Re: Differential Backups

From
Paul Tomblin
Date:
Quoting Alvaro Herrera (alvherre@atentus.com):
> On Mon, 29 Oct 2001, Paul Tomblin wrote:
> > Quoting Alvaro Herrera (alvherre@atentus.com):
> > > > Interesting idea.  The one thing I might worry about is that 'diff'
> > > > might (I'm not familiar with its algorithm) eat a great deal of memory
> > > > if the dumps you're comparing are very large and significantly
> > > > different.
> > >
> > > GNU diff reads in memory both files. You sure need lots to compare
> > > medium sized databases, and I don't think this method will work on big
> > > ones.
> >
> > Doesn't GNU diff have the "-h" option?
>
> No, at least in my version of it (2.7, which appears to be the latest in
> my local mirror of GNU). What's that supposed to do? In fact, the help
> text says
>
>        -h     This  option currently has no effect; it is present
>               for Unix compatibility.

The option I'm thinking of might be "-H".  The old man pages used to say
it stood for "half hearted", optimized for large files with few
differences.


--
Paul Tomblin <ptomblin@xcski.com>, not speaking for anybody
God does not play dice with the Universe.    -- Albert Einstein.

Re: Differential Backups

From
hubert depesz lubaczewski
Date:
On Mon, 29 Oct 2001 12:22:44 -0800
"Ian Harding" <ianh@tpchd.org> wrote:

> I have been thinking about backups.  I currently do one a day.  However, I
thought it might be nice to get differential backups through the day.  I
should be able to generate dumps throughout the day, generate a diff from my
baseline dump, and just keep the diff, right?  Then to do a restore I would
just patch for the point in time I wanted to restore to?  Seems like it would
work, but whether it would save any hard drive space would depend on how much
activity the database saw.  Anyone doing this now?
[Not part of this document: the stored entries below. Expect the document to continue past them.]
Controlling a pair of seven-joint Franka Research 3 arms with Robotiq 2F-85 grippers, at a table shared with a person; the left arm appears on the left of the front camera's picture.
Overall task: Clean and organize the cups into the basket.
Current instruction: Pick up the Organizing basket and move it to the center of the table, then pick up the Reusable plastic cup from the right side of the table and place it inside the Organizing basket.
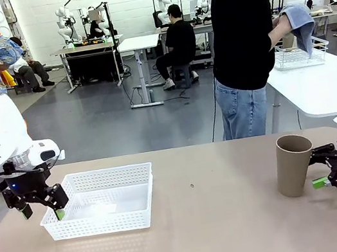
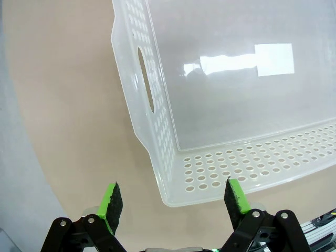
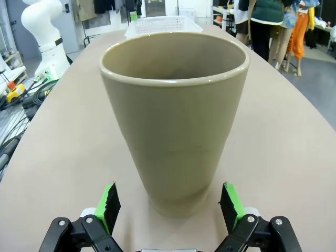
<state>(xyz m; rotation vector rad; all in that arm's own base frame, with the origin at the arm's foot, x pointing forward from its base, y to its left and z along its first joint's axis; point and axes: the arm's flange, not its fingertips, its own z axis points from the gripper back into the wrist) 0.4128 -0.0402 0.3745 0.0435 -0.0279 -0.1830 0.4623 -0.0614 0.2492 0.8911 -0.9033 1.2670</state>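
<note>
The broad tan worktop carries everything. Across it a person works a blue-grey cloth, likely wiping a cup, though what it wraps is hidden. The shallow white perforated plastic basket sits empty at the left, ready to receive. A tall tan-brown matte tumbler stands upright at the right, well apart from the basket. The right pincer is spread wide, its green pads flanking the tumbler's base without touching, seemingly lined up to grasp. The left pincer, equally wide and empty, hovers at the basket's left end.
</note>
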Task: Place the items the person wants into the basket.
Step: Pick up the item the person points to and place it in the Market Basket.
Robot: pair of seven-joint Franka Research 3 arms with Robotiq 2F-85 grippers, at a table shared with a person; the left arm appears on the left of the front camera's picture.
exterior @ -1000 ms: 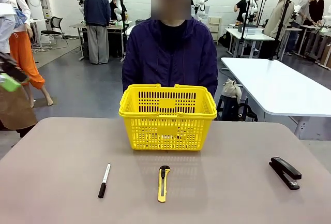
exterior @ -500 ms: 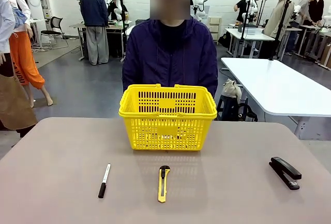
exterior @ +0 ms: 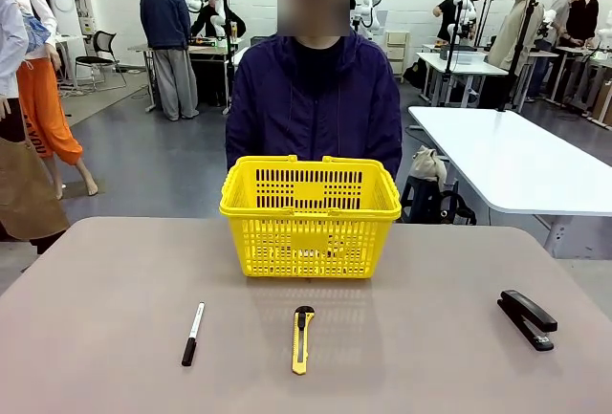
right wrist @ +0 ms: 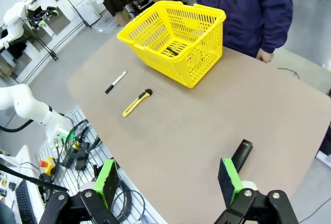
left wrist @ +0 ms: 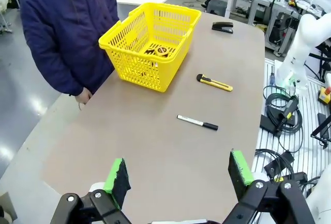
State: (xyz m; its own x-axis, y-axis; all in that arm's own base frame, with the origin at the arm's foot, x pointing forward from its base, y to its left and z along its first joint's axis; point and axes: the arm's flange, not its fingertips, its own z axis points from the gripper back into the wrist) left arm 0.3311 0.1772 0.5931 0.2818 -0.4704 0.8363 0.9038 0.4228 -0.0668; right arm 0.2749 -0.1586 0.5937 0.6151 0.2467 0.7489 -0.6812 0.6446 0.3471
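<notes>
- Basket (exterior: pixel 311 242) stands upright at the far middle of the table (exterior: pixel 430 366), just in front of the person (exterior: pixel 316 108).
- From the left wrist I see a tape measure (left wrist: pixel 163 51) on the basket floor, with a thin dark thing beside it that is too small to name.
- Marker (exterior: pixel 192 335) lies on the table on my near left, cap toward me, well apart from the basket.
- Knife (exterior: pixel 301 338) lies near the middle, just right of the marker and in line with the basket.
- Stapler (exterior: pixel 527 318) sits far right, apart from everything else.
- Left gripper (left wrist: pixel 178 171) hangs above the table's left end, fingers wide apart, holding nothing.
- Right gripper (right wrist: pixel 167 179) hangs above the right end, fingers wide apart and empty, with the stapler just past one pad.
</notes>
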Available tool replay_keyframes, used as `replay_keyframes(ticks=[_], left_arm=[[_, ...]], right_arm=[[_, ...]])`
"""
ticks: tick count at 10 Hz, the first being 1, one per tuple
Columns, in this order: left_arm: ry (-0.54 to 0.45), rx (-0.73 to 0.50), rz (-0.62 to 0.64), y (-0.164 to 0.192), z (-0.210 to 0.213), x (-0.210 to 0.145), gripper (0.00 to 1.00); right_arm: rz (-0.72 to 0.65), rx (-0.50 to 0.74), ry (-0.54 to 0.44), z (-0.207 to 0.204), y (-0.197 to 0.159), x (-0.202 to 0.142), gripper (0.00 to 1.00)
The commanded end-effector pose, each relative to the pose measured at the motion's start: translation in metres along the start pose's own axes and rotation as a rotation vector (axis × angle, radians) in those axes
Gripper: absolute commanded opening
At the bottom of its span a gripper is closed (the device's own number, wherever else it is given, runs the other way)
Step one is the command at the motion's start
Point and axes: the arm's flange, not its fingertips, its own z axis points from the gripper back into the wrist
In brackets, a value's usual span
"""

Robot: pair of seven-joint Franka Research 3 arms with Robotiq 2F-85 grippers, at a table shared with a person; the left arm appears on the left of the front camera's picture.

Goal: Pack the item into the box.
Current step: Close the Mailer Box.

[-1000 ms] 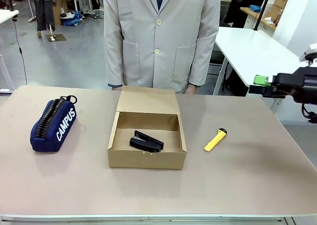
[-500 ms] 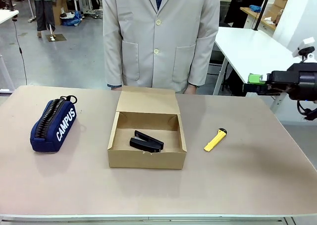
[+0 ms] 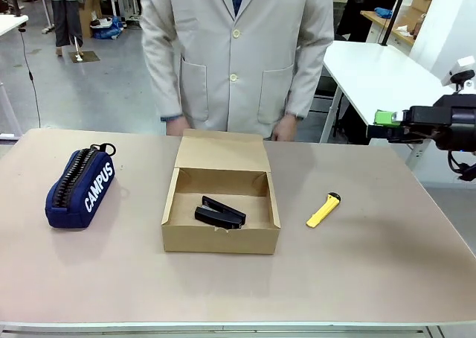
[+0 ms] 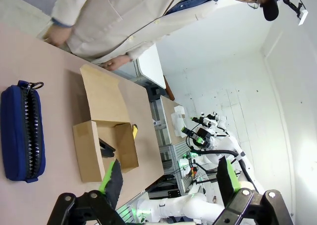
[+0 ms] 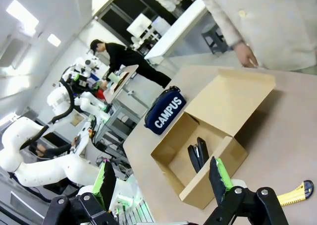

idea is god, but dont use suggested diff program. go for xdelta. it's
algorithm is much better - faster and definetly less memory-eating.

depesz

--
hubert depesz lubaczewski                          http://www.depesz.pl/
------------------------------------------------------------------------
... vows are spoken to be broken ...                 [enjoy the silence]
... words are meaningless and forgettable ...             [depeche mode]

Re: Differential Backups

From
"Jeff Lu"
Date:
Can you show me an example on doing a backup using xdelta?

Thanks
-Jeff

-----Original Message-----
From: pgsql-general-owner@postgresql.org
[mailto:pgsql-general-owner@postgresql.org]On Behalf Of hubert depesz
lubaczewski
Sent: Tuesday, October 30, 2001 7:29 AM
To: pgsql-general@postgresql.org
Subject: Re: [GENERAL] Differential Backups


On Mon, 29 Oct 2001 12:22:44 -0800
"Ian Harding" <ianh@tpchd.org> wrote:

> I have been thinking about backups.  I currently do one a day.  However, I
thought it might be nice to get differential backups through the day.  I
should be able to generate dumps throughout the day, generate a diff from my
baseline dump, and just keep the diff, right?  Then to do a restore I would
just patch for the point in time I wanted to restore to?  Seems like it
would
work, but whether it would save any hard drive space would depend on how
much
activity the database saw.  Anyone doing this now?

idea is god, but dont use suggested diff program. go for xdelta. it's
algorithm is much better - faster and definetly less memory-eating.

depesz

--
hubert depesz lubaczewski                          http://www.depesz.pl/
------------------------------------------------------------------------
... vows are spoken to be broken ...                 [enjoy the silence]
... words are meaningless and forgettable ...             [depeche mode]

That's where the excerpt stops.